As I wake upon the precipice of tomorrow, I find myself in a reflective mood. I’ve written so much about my training and plans to get me to this point, but haven’t spent nearly enough time on thanking the people who have been a part of the team to get me here.
The value of family is an interesting topic for me. My parents did what they could, but divorced when I was young. My older brother went off to college while I was still early in high school, and my little brother lived with our father during those years. While we couldn’t be more different in personality, belief systems, and fondness for pain and suffering in triathlon, it has been great to have my little brother in Seattle and back in my life these last few years.

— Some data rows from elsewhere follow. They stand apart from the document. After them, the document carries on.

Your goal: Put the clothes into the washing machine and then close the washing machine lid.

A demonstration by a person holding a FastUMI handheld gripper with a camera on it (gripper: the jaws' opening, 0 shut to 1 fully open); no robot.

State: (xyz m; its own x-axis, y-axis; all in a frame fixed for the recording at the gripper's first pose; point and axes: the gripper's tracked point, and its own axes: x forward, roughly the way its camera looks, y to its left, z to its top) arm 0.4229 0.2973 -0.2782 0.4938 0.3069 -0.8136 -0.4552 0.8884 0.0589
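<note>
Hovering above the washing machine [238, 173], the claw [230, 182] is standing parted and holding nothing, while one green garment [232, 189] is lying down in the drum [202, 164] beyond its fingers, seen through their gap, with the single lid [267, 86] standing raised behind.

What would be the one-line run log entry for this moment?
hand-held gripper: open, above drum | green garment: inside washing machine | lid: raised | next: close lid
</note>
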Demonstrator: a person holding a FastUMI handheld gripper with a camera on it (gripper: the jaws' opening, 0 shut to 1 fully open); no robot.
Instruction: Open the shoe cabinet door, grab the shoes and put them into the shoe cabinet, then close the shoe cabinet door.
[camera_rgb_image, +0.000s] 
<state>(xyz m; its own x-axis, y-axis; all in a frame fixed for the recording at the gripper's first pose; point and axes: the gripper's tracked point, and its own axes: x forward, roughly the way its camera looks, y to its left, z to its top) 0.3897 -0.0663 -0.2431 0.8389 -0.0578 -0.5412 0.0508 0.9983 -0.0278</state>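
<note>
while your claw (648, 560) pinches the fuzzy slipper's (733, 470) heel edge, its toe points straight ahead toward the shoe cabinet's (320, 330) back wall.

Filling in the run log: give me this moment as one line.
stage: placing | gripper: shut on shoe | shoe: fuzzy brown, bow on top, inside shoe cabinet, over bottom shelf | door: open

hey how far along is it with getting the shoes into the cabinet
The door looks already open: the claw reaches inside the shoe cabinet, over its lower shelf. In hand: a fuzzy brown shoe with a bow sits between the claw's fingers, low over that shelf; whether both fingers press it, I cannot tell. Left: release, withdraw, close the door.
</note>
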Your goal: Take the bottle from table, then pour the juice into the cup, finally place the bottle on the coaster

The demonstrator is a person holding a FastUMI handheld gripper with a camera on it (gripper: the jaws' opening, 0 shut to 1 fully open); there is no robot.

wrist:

He and I didn’t get along as teenagers, and I was gone from home from age 17 onward. We never really got to know each other. He’s been a welcome addition to weekends at the house, and his nieces and nephew love him. More than anything, I find his random encouragement both surprising and endearing.
As incredibly self-serving as this might be, I want to thank this guy. This is me at 14. If someone had told my 4 foot 10 inch, 85 pound high school freshman self that someday I would be competing in Ironman races, I would have laughed. I always loved sports, and was allowed to participate on some teams I likely should not have been. Soccer and track were fine, because I was fast and tenacious. Football is another story. Yet, it is to football that I credit who I am today. It’s a story for another time, but when your varsity coaches assign the task of getting the kicker’s tee off the field post kick off, you know you are a scrub. That didn’t matter to me though. I just love football. The memory of being assigned that shit task hurts a lot less now than it did then, but I stuck with the game, and eventually had a confidence building breakthrough one Friday in October 1991. That’s a story for another time. But this guy, all braces and bones, learned about persistence and perseverance. No matter what happens, keep moving forward.
The Kid Bots. Having kids isn’t easy. Anyone with kids knows that. My lofty goal involves not screwing them up. They are incredibly caring, full of love, and I hope that they take away from all of the commitment and effort that daddy has put into this journey that if you set your goals, and do the work, success will follow. My oldest now comes out into the garage when I am on the trainer and greets me with a common phrase I use, “training is the essence of success.” Who knows what they will become in their lives, but I do hope that they see their father working hard to chase all of his dreams, and know that they too have it in them to do the same.
Coach Ben. I came to you 18 months ago with a ridiculous dream. You were kind enough not to tell me to bugger off. You have seen me at my worst (364 days ago, but no one is counting), and you brought out amazing change in my life. I don’t believe I have ever been this healthy in my entire life, and I am staring at 40. I am running faster over distance than I have ever ran in my life, swimming faster, and riding very strong. This is only year two of a multi-year journey, and I still vow to punch my ticket to the 70.3 World Championships, but you have been the chief navigator on this journey. There are good coaches, and there are bad coaches. And there are great coaches. Good coaches get you to the good places, but great coaches get you out of the dark places. I’ve seen a few, and my neuroses continue to threaten to derail me at every turn, but you steer me clear of the rocks. For the first time in my racing career, I feel like I am here to race, not merely participate in an endurance event. I’m ready, and your plan got me here. I may not be one of your genetic freak athletes who have already qualified for Worlds. I am just an average guy, who only has so many hours to train, and I come to believe that anyone can achieve greatness, they just have to want it bad enough, be willing to work hard to get there, and find the right mentors to chart that journey.
What words can a man as lucky as I am put to paper about his wife? It’s been a long running joke, but anyone who meets us knows that my standards are obviously much higher than hers. When I almost died in 2011, you could have put your foot down and said “no more bikes.” You didn’t. You did the exact opposite, and in fact perfect, thing for me. You told me that I had to get back to the things I love and stop moping around the house. When the healing process was done, you were the one who suggested I get a coach so that I could get back to racing. You were the one who directed me to get back to my happy place. You are the one who has been there through all of this. You are the one who has had to manage this grumpy-as-can-be person when things were going wrong. You were the one who has provided the necessary support to allow me to pursue this most selfish of endeavors. You are the one who inspires me. You are the one who shares in my success, but supports me in my failures. You are the one. The one. One. I love you.
When all is said and done, I toe the line in about 25 hours. I feel ready, but I am also scared. Hard to say that out loud, but I am scared. Scared of what happened here last year. Scared of not meeting expectations. Scared that all of the hard work over the last year will go up in smoke with one bad race. Really hard to admit that. It would be even harder to handle if I didn’t have the the support team. All of you provide something different, and it matters…a lot. Thank you. See you at the finish line.